__EXERCISE PROMPT__
Extract exactly the range of lines bounded by the line containing "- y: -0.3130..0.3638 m" and the final line of the listing, both ends included, and no other lines.
[[ DATASET open ]]
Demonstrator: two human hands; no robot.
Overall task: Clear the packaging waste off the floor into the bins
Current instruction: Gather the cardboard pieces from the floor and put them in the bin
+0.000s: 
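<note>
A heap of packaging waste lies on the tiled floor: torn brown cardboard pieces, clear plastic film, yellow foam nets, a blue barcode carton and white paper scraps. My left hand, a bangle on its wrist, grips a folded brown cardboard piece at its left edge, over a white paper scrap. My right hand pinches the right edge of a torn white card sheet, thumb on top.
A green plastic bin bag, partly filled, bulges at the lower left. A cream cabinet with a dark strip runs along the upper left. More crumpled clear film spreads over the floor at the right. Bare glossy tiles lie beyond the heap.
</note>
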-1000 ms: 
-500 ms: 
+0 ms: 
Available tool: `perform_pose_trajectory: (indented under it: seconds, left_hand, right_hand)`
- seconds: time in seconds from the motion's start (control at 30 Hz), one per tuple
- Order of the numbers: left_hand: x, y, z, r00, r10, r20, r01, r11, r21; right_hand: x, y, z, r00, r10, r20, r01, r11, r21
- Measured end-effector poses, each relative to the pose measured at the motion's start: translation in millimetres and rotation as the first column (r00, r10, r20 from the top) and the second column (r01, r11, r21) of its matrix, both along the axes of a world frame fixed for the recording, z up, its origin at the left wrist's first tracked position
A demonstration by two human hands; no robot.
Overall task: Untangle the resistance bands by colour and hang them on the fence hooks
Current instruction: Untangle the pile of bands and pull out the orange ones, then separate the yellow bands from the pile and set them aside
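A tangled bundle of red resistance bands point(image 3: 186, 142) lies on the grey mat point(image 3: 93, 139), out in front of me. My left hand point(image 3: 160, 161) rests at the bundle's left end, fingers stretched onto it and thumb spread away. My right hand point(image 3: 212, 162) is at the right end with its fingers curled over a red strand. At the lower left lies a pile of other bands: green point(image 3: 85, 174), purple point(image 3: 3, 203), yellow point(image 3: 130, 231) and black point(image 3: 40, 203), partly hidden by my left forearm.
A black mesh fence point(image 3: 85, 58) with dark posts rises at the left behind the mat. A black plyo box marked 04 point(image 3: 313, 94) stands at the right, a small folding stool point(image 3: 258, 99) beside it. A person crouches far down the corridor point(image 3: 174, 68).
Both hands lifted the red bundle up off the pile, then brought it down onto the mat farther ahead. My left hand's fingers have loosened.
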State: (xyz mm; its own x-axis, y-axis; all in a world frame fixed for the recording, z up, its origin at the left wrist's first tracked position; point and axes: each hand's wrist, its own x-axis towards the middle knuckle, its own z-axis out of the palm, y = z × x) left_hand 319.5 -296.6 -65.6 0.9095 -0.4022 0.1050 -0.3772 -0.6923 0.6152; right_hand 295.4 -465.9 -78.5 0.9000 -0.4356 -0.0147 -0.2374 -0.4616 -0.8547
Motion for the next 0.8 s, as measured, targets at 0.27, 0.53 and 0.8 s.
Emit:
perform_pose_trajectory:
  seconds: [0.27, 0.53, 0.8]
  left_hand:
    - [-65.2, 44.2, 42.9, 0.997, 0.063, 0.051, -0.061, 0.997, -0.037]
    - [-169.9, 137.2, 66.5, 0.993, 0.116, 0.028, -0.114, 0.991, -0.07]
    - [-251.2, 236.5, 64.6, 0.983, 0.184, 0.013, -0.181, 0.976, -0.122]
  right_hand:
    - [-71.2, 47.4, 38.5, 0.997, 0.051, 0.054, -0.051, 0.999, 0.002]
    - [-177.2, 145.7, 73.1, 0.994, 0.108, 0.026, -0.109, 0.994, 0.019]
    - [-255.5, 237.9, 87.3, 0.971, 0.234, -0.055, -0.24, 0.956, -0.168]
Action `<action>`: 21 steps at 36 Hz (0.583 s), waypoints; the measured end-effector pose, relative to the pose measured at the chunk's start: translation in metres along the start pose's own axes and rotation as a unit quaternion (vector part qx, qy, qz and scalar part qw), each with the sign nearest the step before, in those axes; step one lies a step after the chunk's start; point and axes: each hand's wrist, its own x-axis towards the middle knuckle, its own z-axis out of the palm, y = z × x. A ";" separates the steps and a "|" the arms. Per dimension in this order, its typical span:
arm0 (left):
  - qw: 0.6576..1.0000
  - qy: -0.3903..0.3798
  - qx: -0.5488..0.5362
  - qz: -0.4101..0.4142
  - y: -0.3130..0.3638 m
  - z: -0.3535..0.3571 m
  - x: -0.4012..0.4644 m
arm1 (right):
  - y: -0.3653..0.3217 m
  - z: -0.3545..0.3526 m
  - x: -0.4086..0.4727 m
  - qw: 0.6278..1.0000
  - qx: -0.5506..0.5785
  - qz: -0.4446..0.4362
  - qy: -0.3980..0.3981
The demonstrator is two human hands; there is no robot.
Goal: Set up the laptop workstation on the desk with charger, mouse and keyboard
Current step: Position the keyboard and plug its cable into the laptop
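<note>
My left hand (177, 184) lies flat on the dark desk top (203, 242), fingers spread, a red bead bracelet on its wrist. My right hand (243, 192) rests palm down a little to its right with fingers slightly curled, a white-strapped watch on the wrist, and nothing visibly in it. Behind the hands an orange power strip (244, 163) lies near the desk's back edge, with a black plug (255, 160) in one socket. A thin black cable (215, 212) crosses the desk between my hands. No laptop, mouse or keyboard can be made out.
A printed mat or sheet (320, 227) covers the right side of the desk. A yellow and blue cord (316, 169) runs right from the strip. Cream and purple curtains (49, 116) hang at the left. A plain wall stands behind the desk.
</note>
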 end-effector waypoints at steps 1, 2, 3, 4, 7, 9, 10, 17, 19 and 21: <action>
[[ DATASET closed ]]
__TASK SOLUTION__
  - y: -0.3130..0.3638 m
  - z: -0.3535..0.3571 m
  - x: -0.4012..0.4644 m
arm1 (right):
  - y: -0.3653..0.3217 m
  - z: -0.3545..0.3526 m
  - x: -0.4086..0.4727 m
  - qw: 0.6278..1.0000
  - qx: -0.5506..0.5785
  - qz: -0.4446..0.4362
  - qy: -0.3980..0.3981
The demonstrator is two human hands; there is no robot.
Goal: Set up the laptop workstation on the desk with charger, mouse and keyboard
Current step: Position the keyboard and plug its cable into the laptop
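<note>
My left hand (177, 184) lies flat on the dark desk top (203, 242), fingers spread, a red bead bracelet on its wrist. My right hand (243, 192) rests palm down a little to its right with fingers slightly curled, a white-strapped watch on the wrist, and nothing visibly in it. Behind the hands an orange power strip (244, 163) lies near the desk's back edge, with a black plug (255, 160) in one socket. A thin black cable (215, 212) crosses the desk between my hands. No laptop, mouse or keyboard can be made out.
A printed mat or sheet (320, 227) covers the right side of the desk. A yellow and blue cord (316, 169) runs right from the strip. Cream and purple curtains (49, 116) hang at the left. A plain wall stands behind the desk.
</note>
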 end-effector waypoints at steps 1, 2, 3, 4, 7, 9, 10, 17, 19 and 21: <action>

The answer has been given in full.